→ **Your goal**:
Please print out every line of the material, unchanged.

→ **Data to examine**:
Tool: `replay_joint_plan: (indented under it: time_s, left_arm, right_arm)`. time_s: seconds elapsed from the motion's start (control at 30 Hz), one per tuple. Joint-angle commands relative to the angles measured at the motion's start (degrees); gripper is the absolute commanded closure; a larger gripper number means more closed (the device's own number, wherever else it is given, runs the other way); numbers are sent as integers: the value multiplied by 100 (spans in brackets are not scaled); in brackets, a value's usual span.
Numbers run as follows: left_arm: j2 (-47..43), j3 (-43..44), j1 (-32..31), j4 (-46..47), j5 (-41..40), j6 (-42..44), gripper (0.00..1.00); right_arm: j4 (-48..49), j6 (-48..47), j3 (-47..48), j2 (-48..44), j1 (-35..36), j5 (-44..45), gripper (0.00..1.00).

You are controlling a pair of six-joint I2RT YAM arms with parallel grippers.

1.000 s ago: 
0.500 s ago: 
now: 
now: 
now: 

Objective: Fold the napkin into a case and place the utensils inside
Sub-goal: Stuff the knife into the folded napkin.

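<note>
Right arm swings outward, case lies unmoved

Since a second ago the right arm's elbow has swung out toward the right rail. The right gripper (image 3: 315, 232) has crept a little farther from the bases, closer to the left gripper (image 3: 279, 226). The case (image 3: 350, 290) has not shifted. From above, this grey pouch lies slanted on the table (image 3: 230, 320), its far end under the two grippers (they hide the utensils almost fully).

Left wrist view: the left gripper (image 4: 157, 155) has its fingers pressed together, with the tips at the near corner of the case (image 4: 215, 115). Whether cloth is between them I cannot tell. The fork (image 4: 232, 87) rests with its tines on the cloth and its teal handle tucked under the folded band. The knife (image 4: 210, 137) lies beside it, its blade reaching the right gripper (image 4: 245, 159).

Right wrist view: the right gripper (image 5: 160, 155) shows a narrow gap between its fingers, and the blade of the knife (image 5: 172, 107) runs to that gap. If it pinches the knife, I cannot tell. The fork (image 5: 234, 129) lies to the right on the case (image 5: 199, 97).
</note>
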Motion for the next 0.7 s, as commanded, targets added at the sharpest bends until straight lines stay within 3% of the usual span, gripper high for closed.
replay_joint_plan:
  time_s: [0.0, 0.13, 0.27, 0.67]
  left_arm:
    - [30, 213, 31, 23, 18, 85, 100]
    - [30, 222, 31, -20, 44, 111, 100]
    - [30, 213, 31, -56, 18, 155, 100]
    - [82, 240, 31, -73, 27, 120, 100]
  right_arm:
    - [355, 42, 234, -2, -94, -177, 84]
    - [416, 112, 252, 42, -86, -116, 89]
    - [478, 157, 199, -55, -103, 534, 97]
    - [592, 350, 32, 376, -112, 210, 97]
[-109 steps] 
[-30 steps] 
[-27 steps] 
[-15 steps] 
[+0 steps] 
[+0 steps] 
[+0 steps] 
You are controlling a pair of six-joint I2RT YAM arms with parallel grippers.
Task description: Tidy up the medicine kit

→ **Solution for this exercise**:
Tool: `replay_joint_plan: (indented under it: time_s, left_arm, right_arm)`. time_s: seconds elapsed from the motion's start (control at 30 Hz), one per tuple. Joint-angle commands relative to the angles measured at the motion's start (degrees); gripper is the absolute commanded closure; a larger gripper number means more closed (the device's own number, wherever else it is given, runs the other way); numbers are sent as integers: the value multiplied by 100 (spans in brackets are not scaled); in brackets, a value's usual span.
Numbers run as follows: left_arm: j2 (-47..43), j3 (-43..44), j1 (-32..31), j4 (-46..47), j5 (-41..40), j6 (-42..44), gripper (0.00..1.00); right_arm: j4 (-48..49), j6 (-48..47), j3 (-47..48), j2 (-48..44), j1 (-35..36), j5 (-44..45), gripper (0.00..1.00).

You are controlling a pair of six-joint I2RT YAM arms with parallel grippers.

1.000 s ago: 
0.500 s ago: 
now: 
now: 
now: 

Objective: Fold the napkin into a case and place the utensils inside
Sub-goal: Stuff the knife into the folded napkin.

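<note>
Right arm swings outward, case lies unmoved

Since a second ago the right arm's elbow has swung out toward the right rail. The right gripper (image 3: 315, 232) has crept a little farther from the bases, closer to the left gripper (image 3: 279, 226). The case (image 3: 350, 290) has not shifted. From above, this grey pouch lies slanted on the table (image 3: 230, 320), its far end under the two grippers (they hide the utensils almost fully).

Left wrist view: the left gripper (image 4: 157, 155) has its fingers pressed together, with the tips at the near corner of the case (image 4: 215, 115). Whether cloth is between them I cannot tell. The fork (image 4: 232, 87) rests with its tines on the cloth and its teal handle tucked under the folded band. The knife (image 4: 210, 137) lies beside it, its blade reaching the right gripper (image 4: 245, 159).

Right wrist view: the right gripper (image 5: 160, 155) shows a narrow gap between its fingers, and the blade of the knife (image 5: 172, 107) runs to that gap. If it pinches the knife, I cannot tell. The fork (image 5: 234, 129) lies to the right on the case (image 5: 199, 97).
</note>
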Motion for the next 0.7 s, as commanded, targets added at the sharpest bends until straight lines stay within 3% of the usual span, gripper high for closed.
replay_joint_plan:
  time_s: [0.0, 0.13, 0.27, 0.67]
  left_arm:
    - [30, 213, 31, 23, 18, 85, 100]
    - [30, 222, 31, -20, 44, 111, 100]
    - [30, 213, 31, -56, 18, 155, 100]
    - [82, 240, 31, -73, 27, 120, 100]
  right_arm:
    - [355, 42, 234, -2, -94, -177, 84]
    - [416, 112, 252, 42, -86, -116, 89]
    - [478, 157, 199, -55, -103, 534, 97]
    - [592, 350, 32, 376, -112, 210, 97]
[-109 steps] 
[-30 steps] 
[-27 steps] 
[-15 steps] 
[+0 steps] 
[+0 steps] 
[+0 steps] 
You are controlling a pair of six-joint I2RT YAM arms with parallel grippers.
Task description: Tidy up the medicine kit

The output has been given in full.